**Task statement**
Copy the listing out in full. Keep every word as it is.
((
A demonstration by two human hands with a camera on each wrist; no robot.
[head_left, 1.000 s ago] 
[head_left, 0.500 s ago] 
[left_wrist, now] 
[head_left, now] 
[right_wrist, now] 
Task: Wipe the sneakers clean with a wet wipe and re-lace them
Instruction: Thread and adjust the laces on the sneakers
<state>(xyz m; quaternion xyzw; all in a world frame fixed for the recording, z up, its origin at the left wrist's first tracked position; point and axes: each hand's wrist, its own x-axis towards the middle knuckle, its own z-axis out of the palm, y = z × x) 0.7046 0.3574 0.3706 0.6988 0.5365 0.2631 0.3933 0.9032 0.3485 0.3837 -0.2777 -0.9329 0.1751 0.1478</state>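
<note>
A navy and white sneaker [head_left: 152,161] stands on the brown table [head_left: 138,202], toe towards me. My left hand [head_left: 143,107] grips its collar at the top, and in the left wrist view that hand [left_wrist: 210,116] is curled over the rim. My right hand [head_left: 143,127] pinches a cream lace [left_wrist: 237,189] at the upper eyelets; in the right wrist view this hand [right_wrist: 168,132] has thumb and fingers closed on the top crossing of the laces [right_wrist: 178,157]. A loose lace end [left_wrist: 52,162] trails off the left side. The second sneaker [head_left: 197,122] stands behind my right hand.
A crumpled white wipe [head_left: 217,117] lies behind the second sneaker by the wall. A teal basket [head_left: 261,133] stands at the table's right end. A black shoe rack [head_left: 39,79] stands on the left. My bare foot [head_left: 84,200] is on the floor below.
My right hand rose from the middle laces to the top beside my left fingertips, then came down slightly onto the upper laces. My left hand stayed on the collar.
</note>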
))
**Solution to the exercise**
A demonstration by two human hands with a camera on each wrist; no robot.
[head_left, 1.000 s ago] 
[head_left, 0.500 s ago] 
[left_wrist, now] 
[head_left, now] 
[right_wrist, now] 
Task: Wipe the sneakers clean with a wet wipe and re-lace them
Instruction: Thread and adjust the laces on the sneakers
<state>(xyz m; quaternion xyzw; all in a world frame fixed for the recording, z up, its origin at the left wrist's first tracked position; point and axes: each hand's wrist, its own x-axis towards the middle knuckle, its own z-axis out of the palm, y = z × x) 0.7046 0.3574 0.3706 0.6988 0.5365 0.2631 0.3933 0.9032 0.3485 0.3837 -0.2777 -0.9329 0.1751 0.1478</state>
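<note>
A navy and white sneaker [head_left: 152,161] stands on the brown table [head_left: 138,202], toe towards me. My left hand [head_left: 143,107] grips its collar at the top, and in the left wrist view that hand [left_wrist: 210,116] is curled over the rim. My right hand [head_left: 143,127] pinches a cream lace [left_wrist: 237,189] at the upper eyelets; in the right wrist view this hand [right_wrist: 168,132] has thumb and fingers closed on the top crossing of the laces [right_wrist: 178,157]. A loose lace end [left_wrist: 52,162] trails off the left side. The second sneaker [head_left: 197,122] stands behind my right hand.
A crumpled white wipe [head_left: 217,117] lies behind the second sneaker by the wall. A teal basket [head_left: 261,133] stands at the table's right end. A black shoe rack [head_left: 39,79] stands on the left. My bare foot [head_left: 84,200] is on the floor below.
My right hand rose from the middle laces to the top beside my left fingertips, then came down slightly onto the upper laces. My left hand stayed on the collar.
</note>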

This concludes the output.